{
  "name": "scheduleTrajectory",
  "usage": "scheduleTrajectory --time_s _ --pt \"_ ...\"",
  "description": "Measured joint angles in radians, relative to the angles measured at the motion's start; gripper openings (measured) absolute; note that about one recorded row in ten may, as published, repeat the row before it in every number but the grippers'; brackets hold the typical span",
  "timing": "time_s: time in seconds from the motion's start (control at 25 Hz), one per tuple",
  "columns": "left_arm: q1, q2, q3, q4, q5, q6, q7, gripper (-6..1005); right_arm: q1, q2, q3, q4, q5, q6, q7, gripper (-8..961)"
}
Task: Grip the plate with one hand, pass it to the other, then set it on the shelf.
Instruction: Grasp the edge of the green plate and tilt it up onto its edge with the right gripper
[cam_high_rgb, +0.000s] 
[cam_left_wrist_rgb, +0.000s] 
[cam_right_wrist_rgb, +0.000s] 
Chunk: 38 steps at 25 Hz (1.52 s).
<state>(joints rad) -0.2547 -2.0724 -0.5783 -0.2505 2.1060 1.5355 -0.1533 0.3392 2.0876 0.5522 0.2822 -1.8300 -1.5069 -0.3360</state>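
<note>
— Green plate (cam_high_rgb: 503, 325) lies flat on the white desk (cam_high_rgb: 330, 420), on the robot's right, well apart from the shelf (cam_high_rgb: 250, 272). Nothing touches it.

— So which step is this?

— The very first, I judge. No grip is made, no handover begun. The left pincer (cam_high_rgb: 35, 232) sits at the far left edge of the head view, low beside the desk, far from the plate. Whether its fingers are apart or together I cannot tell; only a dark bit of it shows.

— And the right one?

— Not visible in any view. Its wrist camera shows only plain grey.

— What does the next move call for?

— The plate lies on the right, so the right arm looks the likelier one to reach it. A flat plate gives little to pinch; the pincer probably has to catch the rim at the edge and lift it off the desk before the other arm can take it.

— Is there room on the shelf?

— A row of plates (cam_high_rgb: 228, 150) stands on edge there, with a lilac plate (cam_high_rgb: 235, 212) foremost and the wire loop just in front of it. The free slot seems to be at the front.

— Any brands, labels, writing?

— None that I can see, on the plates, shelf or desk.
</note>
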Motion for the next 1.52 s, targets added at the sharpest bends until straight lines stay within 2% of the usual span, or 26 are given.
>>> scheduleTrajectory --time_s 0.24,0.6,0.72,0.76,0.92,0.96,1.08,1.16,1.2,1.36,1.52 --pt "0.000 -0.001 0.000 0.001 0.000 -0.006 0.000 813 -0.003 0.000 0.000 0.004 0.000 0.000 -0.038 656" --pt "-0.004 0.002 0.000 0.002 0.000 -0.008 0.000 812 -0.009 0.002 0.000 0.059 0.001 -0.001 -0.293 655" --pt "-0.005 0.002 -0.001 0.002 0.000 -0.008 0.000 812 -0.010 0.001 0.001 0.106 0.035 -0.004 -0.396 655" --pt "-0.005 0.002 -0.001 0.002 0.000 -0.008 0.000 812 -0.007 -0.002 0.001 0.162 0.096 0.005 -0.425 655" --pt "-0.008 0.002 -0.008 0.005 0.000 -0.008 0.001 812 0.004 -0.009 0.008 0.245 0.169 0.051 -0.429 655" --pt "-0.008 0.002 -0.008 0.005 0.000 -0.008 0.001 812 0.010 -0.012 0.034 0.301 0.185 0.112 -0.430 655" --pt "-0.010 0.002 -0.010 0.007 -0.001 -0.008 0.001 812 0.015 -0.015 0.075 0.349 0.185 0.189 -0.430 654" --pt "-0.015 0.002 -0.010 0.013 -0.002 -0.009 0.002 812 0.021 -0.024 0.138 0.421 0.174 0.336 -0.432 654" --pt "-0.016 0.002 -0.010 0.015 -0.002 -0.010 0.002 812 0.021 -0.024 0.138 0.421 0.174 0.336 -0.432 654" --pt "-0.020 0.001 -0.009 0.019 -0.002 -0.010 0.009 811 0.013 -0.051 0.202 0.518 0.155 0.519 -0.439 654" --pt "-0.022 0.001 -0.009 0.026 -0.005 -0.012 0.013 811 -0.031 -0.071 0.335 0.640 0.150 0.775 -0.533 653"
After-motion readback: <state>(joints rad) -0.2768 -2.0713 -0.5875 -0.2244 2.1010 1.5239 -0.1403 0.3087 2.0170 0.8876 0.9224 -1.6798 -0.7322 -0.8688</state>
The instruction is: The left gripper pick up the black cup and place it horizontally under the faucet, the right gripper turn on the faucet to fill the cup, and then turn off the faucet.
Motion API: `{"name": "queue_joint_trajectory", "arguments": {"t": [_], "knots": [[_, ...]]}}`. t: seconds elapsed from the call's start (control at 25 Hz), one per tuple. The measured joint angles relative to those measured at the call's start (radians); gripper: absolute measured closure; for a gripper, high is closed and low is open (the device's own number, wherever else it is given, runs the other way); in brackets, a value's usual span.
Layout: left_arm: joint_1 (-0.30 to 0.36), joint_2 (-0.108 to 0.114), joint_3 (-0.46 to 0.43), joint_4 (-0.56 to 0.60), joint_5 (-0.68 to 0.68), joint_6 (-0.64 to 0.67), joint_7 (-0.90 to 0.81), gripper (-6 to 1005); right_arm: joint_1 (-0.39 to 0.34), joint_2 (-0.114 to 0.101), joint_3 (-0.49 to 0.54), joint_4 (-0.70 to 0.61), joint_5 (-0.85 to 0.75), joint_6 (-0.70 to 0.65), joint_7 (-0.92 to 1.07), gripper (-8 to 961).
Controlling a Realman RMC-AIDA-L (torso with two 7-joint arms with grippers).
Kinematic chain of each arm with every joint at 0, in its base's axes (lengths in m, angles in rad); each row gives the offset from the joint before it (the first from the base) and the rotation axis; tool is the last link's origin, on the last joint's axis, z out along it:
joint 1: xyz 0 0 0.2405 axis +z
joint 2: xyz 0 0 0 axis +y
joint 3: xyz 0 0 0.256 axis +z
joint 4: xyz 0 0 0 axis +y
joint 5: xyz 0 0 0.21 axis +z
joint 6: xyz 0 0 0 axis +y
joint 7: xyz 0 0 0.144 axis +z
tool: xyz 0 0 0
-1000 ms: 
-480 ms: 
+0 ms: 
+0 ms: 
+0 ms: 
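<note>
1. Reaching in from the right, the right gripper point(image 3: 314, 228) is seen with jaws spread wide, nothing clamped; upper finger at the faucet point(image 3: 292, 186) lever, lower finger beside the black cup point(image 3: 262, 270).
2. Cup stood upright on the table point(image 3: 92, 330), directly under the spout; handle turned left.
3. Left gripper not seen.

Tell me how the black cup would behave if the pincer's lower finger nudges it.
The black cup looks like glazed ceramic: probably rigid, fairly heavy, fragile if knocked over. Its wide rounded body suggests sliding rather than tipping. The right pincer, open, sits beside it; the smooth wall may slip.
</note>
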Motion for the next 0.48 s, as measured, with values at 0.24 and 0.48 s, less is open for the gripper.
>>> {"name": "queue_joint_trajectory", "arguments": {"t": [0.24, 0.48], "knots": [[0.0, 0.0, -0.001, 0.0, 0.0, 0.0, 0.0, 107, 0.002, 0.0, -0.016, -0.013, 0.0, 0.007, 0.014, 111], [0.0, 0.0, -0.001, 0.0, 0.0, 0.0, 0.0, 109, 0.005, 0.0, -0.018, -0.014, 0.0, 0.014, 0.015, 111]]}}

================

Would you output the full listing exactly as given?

{
  "name": "scheduleTrajectory",
  "usage": "scheduleTrajectory --time_s _ --pt \"_ ...\"",
  "description": "Measured joint angles in radians, relative to the angles measured at the motion's start; gripper openings (measured) absolute; note that about one recorded row in ten may, as published, repeat the row before it in every number but the grippers'; brackets hold the typical span",
  "timing": "time_s: time in seconds from the motion's start (control at 25 Hz), one per tuple",
  "columns": "left_arm: q1, q2, q3, q4, q5, q6, q7, gripper (-6..1005); right_arm: q1, q2, q3, q4, q5, q6, q7, gripper (-8..961)"
}
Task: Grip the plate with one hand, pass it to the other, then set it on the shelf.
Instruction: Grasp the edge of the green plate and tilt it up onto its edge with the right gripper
[cam_high_rgb, +0.000s] 
[cam_left_wrist_rgb, +0.000s] 
[cam_right_wrist_rgb, +0.000s] 
Chunk: 38 steps at 25 Hz (1.52 s).
<state>(joints rad) -0.2547 -2.0724 -0.5783 -0.2505 2.1060 1.5355 -0.1533 0.3392 2.0876 0.5522 0.2822 -1.8300 -1.5069 -0.3360</state>
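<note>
— Green plate (cam_high_rgb: 503, 325) lies flat on the white desk (cam_high_rgb: 330, 420), on the robot's right, well apart from the shelf (cam_high_rgb: 250, 272). Nothing touches it.

— So which step is this?

— The very first, I judge. No grip is made, no handover begun. The left pincer (cam_high_rgb: 35, 232) sits at the far left edge of the head view, low beside the desk, far from the plate. Whether its fingers are apart or together I cannot tell; only a dark bit of it shows.

— And the right one?

— Not visible in any view. Its wrist camera shows only plain grey.

— What does the next move call for?

— The plate lies on the right, so the right arm looks the likelier one to reach it. A flat plate gives little to pinch; the pincer probably has to catch the rim at the edge and lift it off the desk before the other arm can take it.

— Is there room on the shelf?

— A row of plates (cam_high_rgb: 228, 150) stands on edge there, with a lilac plate (cam_high_rgb: 235, 212) foremost and the wire loop just in front of it. The free slot seems to be at the front.

— Any brands, labels, writing?

— None that I can see, on the plates, shelf or desk.
</note>
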Motion for the next 1.52 s, targets added at the sharpest bends until straight lines stay within 2% of the usual span, or 26 are given.
>>> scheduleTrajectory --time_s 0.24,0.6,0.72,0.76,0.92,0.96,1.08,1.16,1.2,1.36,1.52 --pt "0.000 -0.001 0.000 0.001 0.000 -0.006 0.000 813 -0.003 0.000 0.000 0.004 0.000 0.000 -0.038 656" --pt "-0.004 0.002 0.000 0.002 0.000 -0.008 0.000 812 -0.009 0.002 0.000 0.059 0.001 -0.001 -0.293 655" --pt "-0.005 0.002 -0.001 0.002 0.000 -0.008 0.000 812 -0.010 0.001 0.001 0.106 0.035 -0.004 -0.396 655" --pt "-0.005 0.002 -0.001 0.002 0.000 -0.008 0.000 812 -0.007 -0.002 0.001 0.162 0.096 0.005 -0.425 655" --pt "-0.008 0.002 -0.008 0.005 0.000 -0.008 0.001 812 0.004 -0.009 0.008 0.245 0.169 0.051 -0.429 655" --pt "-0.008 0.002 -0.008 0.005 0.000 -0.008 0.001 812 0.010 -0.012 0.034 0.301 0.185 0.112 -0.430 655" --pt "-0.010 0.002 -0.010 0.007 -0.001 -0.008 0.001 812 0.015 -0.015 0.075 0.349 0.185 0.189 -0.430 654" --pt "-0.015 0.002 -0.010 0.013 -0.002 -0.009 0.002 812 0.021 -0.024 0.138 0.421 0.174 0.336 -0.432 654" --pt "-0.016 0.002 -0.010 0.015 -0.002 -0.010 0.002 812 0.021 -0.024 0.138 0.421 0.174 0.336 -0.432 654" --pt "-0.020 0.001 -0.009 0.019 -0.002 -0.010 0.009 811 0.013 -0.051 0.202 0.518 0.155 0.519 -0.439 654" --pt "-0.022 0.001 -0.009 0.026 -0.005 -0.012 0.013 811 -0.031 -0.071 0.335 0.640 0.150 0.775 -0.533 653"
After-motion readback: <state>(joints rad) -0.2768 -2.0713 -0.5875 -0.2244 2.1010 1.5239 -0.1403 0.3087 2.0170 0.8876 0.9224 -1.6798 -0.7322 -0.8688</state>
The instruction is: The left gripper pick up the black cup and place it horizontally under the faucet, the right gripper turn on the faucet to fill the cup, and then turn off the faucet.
Motion API: `{"name": "queue_joint_trajectory", "arguments": {"t": [_], "knots": [[_, ...]]}}`. t: seconds elapsed from the call's start (control at 25 Hz), one per tuple. The measured joint angles relative to those measured at the call's start (radians); gripper: absolute measured closure; for a gripper, high is closed and low is open (the device's own number, wherever else it is given, runs the other way); in brackets, a value's usual span.
Layout: left_arm: joint_1 (-0.30 to 0.36), joint_2 (-0.108 to 0.114), joint_3 (-0.46 to 0.43), joint_4 (-0.56 to 0.60), joint_5 (-0.68 to 0.68), joint_6 (-0.64 to 0.67), joint_7 (-0.90 to 0.81), gripper (-6 to 1005); right_arm: joint_1 (-0.39 to 0.34), joint_2 (-0.114 to 0.101), joint_3 (-0.49 to 0.54), joint_4 (-0.70 to 0.61), joint_5 (-0.85 to 0.75), joint_6 (-0.70 to 0.65), joint_7 (-0.92 to 1.07), gripper (-8 to 961).
Controlling a Realman RMC-AIDA-L (torso with two 7-joint arms with grippers).
Kinematic chain of each arm with every joint at 0, in its base's axes (lengths in m, angles in rad); each row gives the offset from the joint before it (the first from the base) and the rotation axis; tool is the last link's origin, on the last joint's axis, z out along it:
joint 1: xyz 0 0 0.2405 axis +z
joint 2: xyz 0 0 0 axis +y
joint 3: xyz 0 0 0.256 axis +z
joint 4: xyz 0 0 0 axis +y
joint 5: xyz 0 0 0.21 axis +z
joint 6: xyz 0 0 0 axis +y
joint 7: xyz 0 0 0.144 axis +z
tool: xyz 0 0 0
-1000 ms: 
-480 ms: 
+0 ms: 
+0 ms: 
+0 ms: 
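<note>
1. Reaching in from the right, the right gripper point(image 3: 314, 228) is seen with jaws spread wide, nothing clamped; upper finger at the faucet point(image 3: 292, 186) lever, lower finger beside the black cup point(image 3: 262, 270).
2. Cup stood upright on the table point(image 3: 92, 330), directly under the spout; handle turned left.
3. Left gripper not seen.

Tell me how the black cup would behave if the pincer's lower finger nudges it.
The black cup looks like glazed ceramic: probably rigid, fairly heavy, fragile if knocked over. Its wide rounded body suggests sliding rather than tipping. The right pincer, open, sits beside it; the smooth wall may slip.
</note>
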Motion for the next 0.48 s, as measured, with values at 0.24 and 0.48 s, less is open for the gripper.
>>> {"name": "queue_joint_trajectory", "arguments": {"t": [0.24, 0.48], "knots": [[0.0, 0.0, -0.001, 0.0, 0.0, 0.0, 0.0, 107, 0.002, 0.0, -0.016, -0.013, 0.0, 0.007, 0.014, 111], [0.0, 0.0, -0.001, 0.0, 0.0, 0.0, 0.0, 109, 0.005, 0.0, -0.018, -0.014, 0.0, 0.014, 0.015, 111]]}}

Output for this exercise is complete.